Progress in sequencing technology has yielded large numbers of protein sequences, including enzymes which are important proteins that catalyze specific chemical reactions. However, many proteins of unknown function are encoded in genomes from bacteria to humans, and many functions of living organisms remain unsolved. As for enzymes which are important proteins that catalyze specific chemical reactions, many enzymes are without sequence information in databases. Those enzymes whose activities are known but whose sequences are unknown are called orphan enzymes. This gap between known proteins and enzyme reactions suggests that some proteins of unknown function might be orphan enzymes. However, most existing tools to predict enzymatic function rely on EC numbers and have limited applicability to orphan enzymes, which are often not sufficiently annotated with EC numbers. Moreover, previous studies that assign protein sequences to enzymatic reactions based on reaction similarity cannot handle proteins of unknown function. Therefore, a computational tool is needed to evaluate the correspondence between any enzyme reaction and protein sequence before costly experimental validation.

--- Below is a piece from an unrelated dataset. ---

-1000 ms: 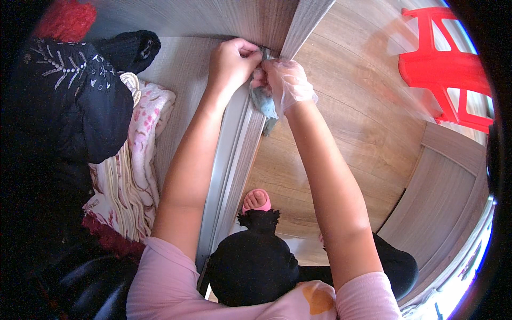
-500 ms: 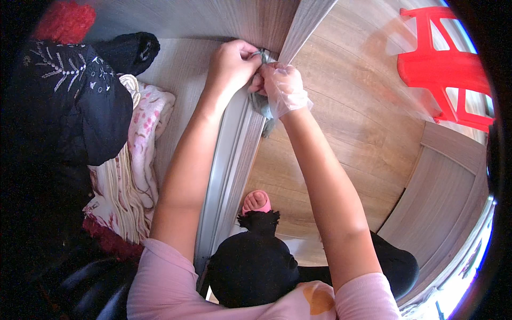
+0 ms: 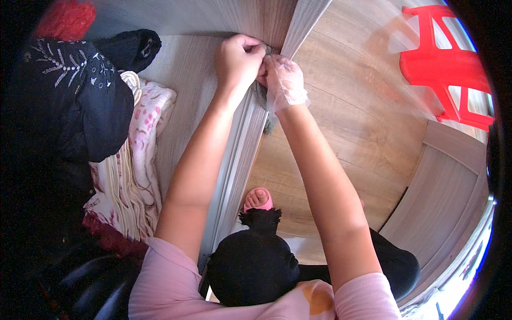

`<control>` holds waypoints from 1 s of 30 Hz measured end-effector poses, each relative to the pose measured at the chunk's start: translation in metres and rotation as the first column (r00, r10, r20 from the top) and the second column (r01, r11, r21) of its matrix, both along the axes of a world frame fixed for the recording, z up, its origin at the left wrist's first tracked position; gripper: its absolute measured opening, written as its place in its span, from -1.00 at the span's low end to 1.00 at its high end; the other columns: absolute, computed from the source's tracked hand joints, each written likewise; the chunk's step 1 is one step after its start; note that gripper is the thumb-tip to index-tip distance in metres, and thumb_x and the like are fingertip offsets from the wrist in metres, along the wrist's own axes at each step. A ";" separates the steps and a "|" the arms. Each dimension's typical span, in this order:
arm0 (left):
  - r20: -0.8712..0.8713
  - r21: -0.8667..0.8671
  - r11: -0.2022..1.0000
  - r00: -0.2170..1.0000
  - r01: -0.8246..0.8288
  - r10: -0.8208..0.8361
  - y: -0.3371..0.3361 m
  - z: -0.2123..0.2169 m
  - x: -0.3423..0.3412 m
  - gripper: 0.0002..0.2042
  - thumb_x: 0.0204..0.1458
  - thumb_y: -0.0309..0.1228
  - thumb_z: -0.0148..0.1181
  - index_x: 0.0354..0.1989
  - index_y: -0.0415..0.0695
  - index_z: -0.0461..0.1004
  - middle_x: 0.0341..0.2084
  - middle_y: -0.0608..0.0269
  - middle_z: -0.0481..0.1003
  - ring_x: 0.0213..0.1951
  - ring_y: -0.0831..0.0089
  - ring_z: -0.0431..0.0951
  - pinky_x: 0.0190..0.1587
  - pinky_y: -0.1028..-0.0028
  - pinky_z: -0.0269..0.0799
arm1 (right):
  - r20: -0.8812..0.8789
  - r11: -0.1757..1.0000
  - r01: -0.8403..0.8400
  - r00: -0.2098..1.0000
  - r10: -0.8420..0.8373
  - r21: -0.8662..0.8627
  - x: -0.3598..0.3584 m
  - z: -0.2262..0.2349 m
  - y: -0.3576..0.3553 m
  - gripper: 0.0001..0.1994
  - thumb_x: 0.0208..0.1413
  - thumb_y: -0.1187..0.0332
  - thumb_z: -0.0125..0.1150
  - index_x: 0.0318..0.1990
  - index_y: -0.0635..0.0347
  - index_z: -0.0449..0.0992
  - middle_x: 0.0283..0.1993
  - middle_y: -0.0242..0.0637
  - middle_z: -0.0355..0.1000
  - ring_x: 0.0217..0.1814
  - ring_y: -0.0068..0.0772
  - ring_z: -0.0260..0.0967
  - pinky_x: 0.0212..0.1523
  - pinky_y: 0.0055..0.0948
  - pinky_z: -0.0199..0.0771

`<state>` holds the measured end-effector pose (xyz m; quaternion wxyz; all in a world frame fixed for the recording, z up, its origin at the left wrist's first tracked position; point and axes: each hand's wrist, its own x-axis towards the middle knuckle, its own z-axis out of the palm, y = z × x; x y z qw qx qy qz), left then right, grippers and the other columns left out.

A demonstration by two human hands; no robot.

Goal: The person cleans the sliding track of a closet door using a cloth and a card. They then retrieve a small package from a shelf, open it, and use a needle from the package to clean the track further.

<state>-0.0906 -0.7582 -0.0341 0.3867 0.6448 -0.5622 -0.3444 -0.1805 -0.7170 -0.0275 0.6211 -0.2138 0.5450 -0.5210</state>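
While gripping a grey cloth (image 3: 265,101) together, 2 hands: left (image 3: 238,60), gloved right (image 3: 285,82).

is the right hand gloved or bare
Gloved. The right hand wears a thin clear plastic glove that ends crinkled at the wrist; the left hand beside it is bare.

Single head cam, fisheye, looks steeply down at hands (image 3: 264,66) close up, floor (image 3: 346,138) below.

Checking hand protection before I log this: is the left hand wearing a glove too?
No, the left hand is bare, while only the right hand wears a thin clear glove.
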 end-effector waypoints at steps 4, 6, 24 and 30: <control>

In this study, we propose a deep learning-based framework for enzyme screening that takes protein sequences and enzyme reactions as inputs and evaluates their correspondence. The proposed method differs from previous studies in two aspects. First, our approach performs a two-step evaluation: classification of enzymes and non-enzymes to handle any given protein including non-enzyme proteins, and prediction of their correspondence with enzymatic reactions of interest. Second, the proposed method embeds enzymatic reactions into vector representations, enabling it to handle reactions that cannot be annotated with enzymatic reaction labels, such as EC numbers. This study then aims to establish a computational tool to evaluate the correspondence between any given enzymatic reaction and protein sequence and to enable a fast and large-scale search for orphan enzyme candidates.